● PROBLEM STATEMENT
The whole answer is the data below, retyped exactly.

== Segment start ==

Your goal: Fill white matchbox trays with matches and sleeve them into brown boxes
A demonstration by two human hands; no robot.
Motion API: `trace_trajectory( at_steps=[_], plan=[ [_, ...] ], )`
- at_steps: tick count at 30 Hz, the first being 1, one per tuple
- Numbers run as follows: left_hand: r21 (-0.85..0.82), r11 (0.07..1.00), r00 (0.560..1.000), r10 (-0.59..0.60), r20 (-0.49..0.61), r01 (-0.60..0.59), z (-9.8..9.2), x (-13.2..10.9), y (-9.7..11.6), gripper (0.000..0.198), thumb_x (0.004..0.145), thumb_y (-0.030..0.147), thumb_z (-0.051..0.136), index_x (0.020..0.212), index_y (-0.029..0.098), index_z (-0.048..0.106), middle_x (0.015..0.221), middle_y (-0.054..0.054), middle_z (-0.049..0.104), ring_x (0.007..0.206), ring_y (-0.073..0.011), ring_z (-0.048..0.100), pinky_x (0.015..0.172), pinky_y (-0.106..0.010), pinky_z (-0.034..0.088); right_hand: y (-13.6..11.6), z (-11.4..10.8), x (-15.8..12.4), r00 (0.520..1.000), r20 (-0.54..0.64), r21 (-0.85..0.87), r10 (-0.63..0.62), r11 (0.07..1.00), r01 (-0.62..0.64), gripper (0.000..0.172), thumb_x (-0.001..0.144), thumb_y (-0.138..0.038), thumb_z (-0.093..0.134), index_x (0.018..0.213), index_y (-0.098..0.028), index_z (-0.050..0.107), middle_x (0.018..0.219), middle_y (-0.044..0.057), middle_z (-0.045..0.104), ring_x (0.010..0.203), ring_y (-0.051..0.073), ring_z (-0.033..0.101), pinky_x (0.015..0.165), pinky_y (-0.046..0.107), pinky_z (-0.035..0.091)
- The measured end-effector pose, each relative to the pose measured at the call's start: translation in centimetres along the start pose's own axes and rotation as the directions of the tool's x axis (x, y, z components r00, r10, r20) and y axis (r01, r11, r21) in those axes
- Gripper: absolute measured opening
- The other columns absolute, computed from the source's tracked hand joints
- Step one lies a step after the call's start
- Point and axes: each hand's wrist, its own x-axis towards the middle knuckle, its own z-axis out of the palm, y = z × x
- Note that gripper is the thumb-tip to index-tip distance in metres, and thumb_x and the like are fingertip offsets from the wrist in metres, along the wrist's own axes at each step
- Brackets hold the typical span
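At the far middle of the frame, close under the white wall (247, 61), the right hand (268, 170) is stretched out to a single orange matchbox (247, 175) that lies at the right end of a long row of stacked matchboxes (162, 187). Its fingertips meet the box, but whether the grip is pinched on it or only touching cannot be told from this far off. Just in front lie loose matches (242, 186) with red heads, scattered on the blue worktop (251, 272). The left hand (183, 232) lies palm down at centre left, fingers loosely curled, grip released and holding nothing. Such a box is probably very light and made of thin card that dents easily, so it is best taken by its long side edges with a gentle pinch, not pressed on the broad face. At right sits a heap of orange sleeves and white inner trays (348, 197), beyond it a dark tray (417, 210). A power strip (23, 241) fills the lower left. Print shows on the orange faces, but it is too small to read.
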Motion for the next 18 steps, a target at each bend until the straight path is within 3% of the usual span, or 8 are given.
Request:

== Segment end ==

● ANSWER TO THIS PROBLEM
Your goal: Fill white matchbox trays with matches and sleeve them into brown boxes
A demonstration by two human hands; no robot.
Motion API: `trace_trajectory( at_steps=[_], plan=[ [_, ...] ], )`
- at_steps: tick count at 30 Hz, the first being 1, one per tuple
- Numbers run as follows: left_hand: r21 (-0.85..0.82), r11 (0.07..1.00), r00 (0.560..1.000), r10 (-0.59..0.60), r20 (-0.49..0.61), r01 (-0.60..0.59), z (-9.8..9.2), x (-13.2..10.9), y (-9.7..11.6), gripper (0.000..0.198), thumb_x (0.004..0.145), thumb_y (-0.030..0.147), thumb_z (-0.051..0.136), index_x (0.020..0.212), index_y (-0.029..0.098), index_z (-0.048..0.106), middle_x (0.015..0.221), middle_y (-0.054..0.054), middle_z (-0.049..0.104), ring_x (0.007..0.206), ring_y (-0.073..0.011), ring_z (-0.048..0.100), pinky_x (0.015..0.172), pinky_y (-0.106..0.010), pinky_z (-0.034..0.088); right_hand: y (-13.6..11.6), z (-11.4..10.8), x (-15.8..12.4), r00 (0.520..1.000), r20 (-0.54..0.64), r21 (-0.85..0.87), r10 (-0.63..0.62), r11 (0.07..1.00), r01 (-0.62..0.64), gripper (0.000..0.172), thumb_x (-0.001..0.144), thumb_y (-0.138..0.038), thumb_z (-0.093..0.134), index_x (0.018..0.213), index_y (-0.098..0.028), index_z (-0.050..0.107), middle_x (0.018..0.219), middle_y (-0.044..0.057), middle_z (-0.045..0.104), ring_x (0.010..0.203), ring_y (-0.051..0.073), ring_z (-0.033..0.101), pinky_x (0.015..0.165), pinky_y (-0.046..0.107), pinky_z (-0.035..0.091)
- The measured end-effector pose, each relative to the pose measured at the call's start: translation in centimetres along the start pose's own axes and rotation as the directions of the tool's x axis (x, y, z components r00, r10, r20) and y axis (r01, r11, r21) in those axes
- Gripper: absolute measured opening
- The other columns absolute, computed from the source's tracked hand joints
- Step one lies a step after the call's start
- Point and axes: each hand's wrist, its own x-axis towards the middle knuckle, its own z-axis out of the palm, y = z × x
- Note that gripper is the thumb-tip to index-tip distance in metres, and thumb_x and the like are fingertip offsets from the wrist in metres, along the wrist's own axes at each step
- Brackets hold the typical span
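At the far middle of the frame, close under the white wall (247, 61), the right hand (268, 170) is stretched out to a single orange matchbox (247, 175) that lies at the right end of a long row of stacked matchboxes (162, 187). Its fingertips meet the box, but whether the grip is pinched on it or only touching cannot be told from this far off. Just in front lie loose matches (242, 186) with red heads, scattered on the blue worktop (251, 272). The left hand (183, 232) lies palm down at centre left, fingers loosely curled, grip released and holding nothing. Such a box is probably very light and made of thin card that dents easily, so it is best taken by its long side edges with a gentle pinch, not pressed on the broad face. At right sits a heap of orange sleeves and white inner trays (348, 197), beyond it a dark tray (417, 210). A power strip (23, 241) fills the lower left. Print shows on the orange faces, but it is too small to read.
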Motion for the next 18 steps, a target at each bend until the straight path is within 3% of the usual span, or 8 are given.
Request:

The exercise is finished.